■ SUPPLIED MATERIAL ■

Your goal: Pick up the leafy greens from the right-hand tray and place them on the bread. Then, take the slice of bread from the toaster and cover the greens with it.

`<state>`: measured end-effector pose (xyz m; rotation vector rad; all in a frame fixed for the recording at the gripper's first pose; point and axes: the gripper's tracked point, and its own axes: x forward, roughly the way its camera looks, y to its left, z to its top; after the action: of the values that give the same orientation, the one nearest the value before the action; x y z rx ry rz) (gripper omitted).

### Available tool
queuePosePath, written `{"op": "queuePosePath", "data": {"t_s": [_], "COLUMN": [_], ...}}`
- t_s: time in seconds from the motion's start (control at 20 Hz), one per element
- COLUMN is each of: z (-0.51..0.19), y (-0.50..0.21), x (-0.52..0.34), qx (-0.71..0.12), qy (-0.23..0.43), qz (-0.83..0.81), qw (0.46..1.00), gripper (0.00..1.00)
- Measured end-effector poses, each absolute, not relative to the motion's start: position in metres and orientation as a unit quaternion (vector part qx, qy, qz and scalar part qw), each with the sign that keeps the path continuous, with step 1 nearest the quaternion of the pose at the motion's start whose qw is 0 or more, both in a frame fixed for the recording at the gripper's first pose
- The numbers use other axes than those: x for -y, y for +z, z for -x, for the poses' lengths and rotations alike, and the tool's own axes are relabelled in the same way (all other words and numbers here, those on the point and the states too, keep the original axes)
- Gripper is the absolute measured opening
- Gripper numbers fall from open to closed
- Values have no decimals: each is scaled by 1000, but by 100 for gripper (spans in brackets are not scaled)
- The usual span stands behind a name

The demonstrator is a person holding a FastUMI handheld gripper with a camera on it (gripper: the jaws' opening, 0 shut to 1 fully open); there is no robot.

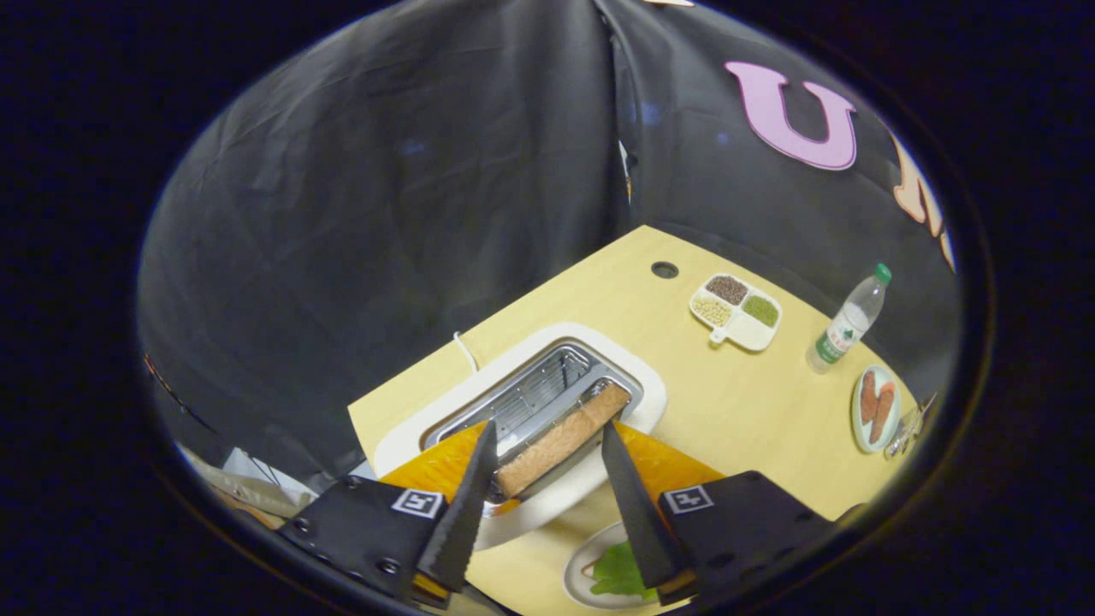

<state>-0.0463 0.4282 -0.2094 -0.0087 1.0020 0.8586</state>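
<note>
The gripper [547,453] is being held wide open, unclenched, its fingers straddling the bread slice [560,441] standing in the toaster [522,411], nothing being gripped.

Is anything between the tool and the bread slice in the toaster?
Nothing visible. The tool is open, its fingers on either side of the bread slice, which stands up from the toaster slot just ahead.

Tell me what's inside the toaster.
One bread slice stands in the toaster slot, between the open gripper's fingers, beside a wire rack. Its lower part sits hidden down in the slot.
</note>
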Motion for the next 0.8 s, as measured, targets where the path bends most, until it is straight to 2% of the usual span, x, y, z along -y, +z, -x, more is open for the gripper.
{"op": "queuePosePath", "data": {"t_s": [0.05,0.55,0.8], "z": [48,50,46], "y": [-210,-197,-161], "x": [-430,-426,-409], "qx": [-472,-486,-460], "qy": [398,385,385], "qz": [-3,-53,-93], "qw": [786,782,795], "gripper": [75,9,8]}}
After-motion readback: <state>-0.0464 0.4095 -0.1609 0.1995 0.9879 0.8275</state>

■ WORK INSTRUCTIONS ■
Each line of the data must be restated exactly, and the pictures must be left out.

■ TASK RESULT ■
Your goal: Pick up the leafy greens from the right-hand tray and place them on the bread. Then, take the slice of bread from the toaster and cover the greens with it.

`<state>`: measured end-effector pose (xyz m; rotation vector rad; all in a frame fixed for the recording at the gripper's first pose; point and axes: the gripper's tracked point, and its own axes: x forward, roughly the way its camera looks, y to its left, z to its top; after the action: of the values that give the same orientation, the one nearest the value before the action; x y z rx ry rz) (gripper omitted).

### Available tool
queuePosePath, written `{"op": "queuePosePath", "data": {"t_s": [_], "COLUMN": [_], ...}}`
- t_s: time in seconds from the motion's start (control at 20 Hz), one per element
- COLUMN is each of: z (-0.51..0.19), y (-0.50..0.21), x (-0.52..0.34), qx (-0.71..0.12), qy (-0.23..0.43), qz (-0.83..0.81), qw (0.46..1.00), gripper (0.00..1.00)
- Measured end-effector poses, each absolute, not relative to the motion's start: position in metres and orientation as a unit quaternion (vector part qx, qy, qz and scalar part qw), each with the sign that keeps the path continuous, with step 1 nearest the quaternion of the pose at the motion's start whose qw is 0 or more, both in a frame fixed for the recording at the gripper's first pose
- The numbers use other axes than those: x for -y, y for +z, z for -x, for the poses' lengths and rotations alike, and the tool's own axes are relabelled in the same way (all other words and numbers here, those on the point and the states too, keep the original axes)
- Gripper is the absolute measured opening
- Gripper numbers fall from open to closed
- Values have no decimals: each is scaled by 1000, but by 100 for gripper (spans in brackets are not scaled)
- The usual span stands behind a name

The demonstrator is a person holding a FastUMI handheld gripper with a camera on it (gripper: the jaws' opening, 0 shut to 1 fully open); there is no robot.


<state>-0.0463 0.4282 -0.2094 -0.0087 1.0020 0.8586</state>
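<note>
The gripper [547,453] is being held wide open, unclenched, its fingers straddling the bread slice [560,441] standing in the toaster [522,411], nothing being gripped.

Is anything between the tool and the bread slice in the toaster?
Nothing visible. The tool is open, its fingers on either side of the bread slice, which stands up from the toaster slot just ahead.

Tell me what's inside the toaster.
One bread slice stands in the toaster slot, between the open gripper's fingers, beside a wire rack. Its lower part sits hidden down in the slot.
</note>
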Motion for the next 0.8 s, as measured, targets where the path bends most, until it is straight to 2% of the usual span, x, y, z along -y, +z, -x, more is open for the gripper.
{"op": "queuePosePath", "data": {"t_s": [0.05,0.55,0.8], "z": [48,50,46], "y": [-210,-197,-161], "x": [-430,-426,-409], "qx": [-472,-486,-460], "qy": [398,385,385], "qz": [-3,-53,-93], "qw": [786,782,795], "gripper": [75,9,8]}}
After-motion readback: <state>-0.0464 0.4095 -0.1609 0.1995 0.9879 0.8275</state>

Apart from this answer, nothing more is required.